Cinema italiano: filmografia incompleta

 

Cinema italiano
Io sono in Italia per motivi personali, e il mese scorso sono stato a Roma, dove, dopo la lettura allarmati dal crescente segni che anticipano la chiusura di Cinecittà, ha colto l’occasione per visitare, alla fine del leggendario film studios di Via Tuscolana. Sicuramente non era una buona idea: c’è un museo molto carino ma piccolo e incompleto conto della storia del luogo. Potete anche visitare il mitico teatro 5 di Fellini e i grandi insiemi, uno dei quali conserva ancora un pezzo di strada utilizzata da Martin Scorsesedurante le riprese di ” Gangs of New York. Ma il luogo trasmette, sì, una certa malinconia splendore dimenticato, appassimento, ancora foto di smarrimento di un sogno, di relativo abbandono, che porta all’inevitabile rottura dei capi account senza speranza periodi principali del cinema italiano. Ma poi di nuovo uno per il centro di Roma, e si vede che il grande cinema italiano potrebbe essere morta per il film, ma sopravvive in strada. 
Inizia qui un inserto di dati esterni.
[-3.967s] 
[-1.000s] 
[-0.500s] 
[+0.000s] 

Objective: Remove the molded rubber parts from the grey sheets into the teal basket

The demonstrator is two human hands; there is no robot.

Se il cinema italiano abbiamo semplicemente offrire questo capolavoro ci sono ragioni per aspettarsi il prossimo. Siamo quindi ottimisti e continuare ad alimentare le speranze di l’unico modo possibile, con la revisione di film italiani di antico e moderno, con la passione e l’ammirazione che l’argomento merita. Dimenticate per un attimo il decadimento di Cinecittà. Alla fine, non tutto ciò che è stato fatto lì. Sapete, per esempio, che alcuni dei film italiani più popolari sono stati girati in Almería:

Dario Argento, Bernardo Bertolucci, la meglio gioventù

Bernardo Bertolucci

Argento è, se vogliamo, di John Carpenter in italiano, anche se, al contrario (“Falegname è Argento americano”) ci sono anche la pena. Entrambi hanno coltivato un tipo di film male chiamato “serie B”, la fine di questo che porta ad un senso dispregiativo che questo non è il caso. Beh, a volte sì (l’ultimo film di Argento sono più che meritato), ma non quando l’Argento o il Carpentiere arrotolato con la passione di un malato di celluloide che solo vede il mondo attraverso la sua macchina fotografica. Il decennio degli anni settanta è stato il miglior periodo della carriera di Argento, quando tali opere come Suspiria e, soprattutto, il suo film più noti (Profondo Rosso, Rosso scuro in Spagna) prodotta dalla frenesia creatore di un regista ossessionato con il giallo , horror gotico, De Quincey, il Martello e tutto ciò che volete. A me l’Argento che ho acquisito che lo sforzo per ricreare una scena chiave da Profondo Rosso, il celebre dipinto di Edward Hopper Nighthawks (1942). Maggiori info qui.

Sergio Leone

Sergio Leone
Figlio di un regista e un’attrice di film e indurito come un regista di seconda unità in diversi blockbuster di Hollywood, girato a Cinecittà (uno vuole smettere di parlare di studi, ma ora si vede che è difficile) di Sergio Leone imparato il mestiere del regista fin dalla tenera età. Dopo aver notato di lavoro in diversi film romani decisero che la loro era quello di demistificare i codici della sua amata western americano, iniettando con una goccia di surrealismo, un’altra farsa, un tocco di commedia e un po ‘ di sinvergonzonería attraverso personaggi astuzia e invincibile, e ladri di scimpanzé che sempre ottenere la loro strada. Niente di più coerente con il genere che Leone era sul punto di stabilire che l’indebitamento senza autorizzazione una storia di altri (Yojimbo, Akira Kurosawa) trasmesso dal Giappone medievale nel deserto di Almeria: Per un pugno di dollari (1964) gli è valso Leone è stata una querela dal maestro giapponese, ma nonostante la sconfitta in tribunale il manager italiano anche andato fuori con i suoi spaghetti western, il mondo successo e l’apoteosi della farsa, è nato coerentemente come pura farsa. Il pubblico ha preso nota e ha risposto con entusiasmo, si celebra anche la nascita di un mito chiamato Clint Eastwood. Sapete già: Leone chiudere la sua famosa trilogia del dollaro con due film per la universal, La morte aveva un prezzo (1965) e il buono, il brutto e il cattivo (1966), gioiosa deliri di close-ups, un lutto, stridente, a metà volte estesa all’infinito e colonne sonore di indimenticabili: se Fellini avesse Nino Rota, Leone è mai rotto perché di Ennio Morricone.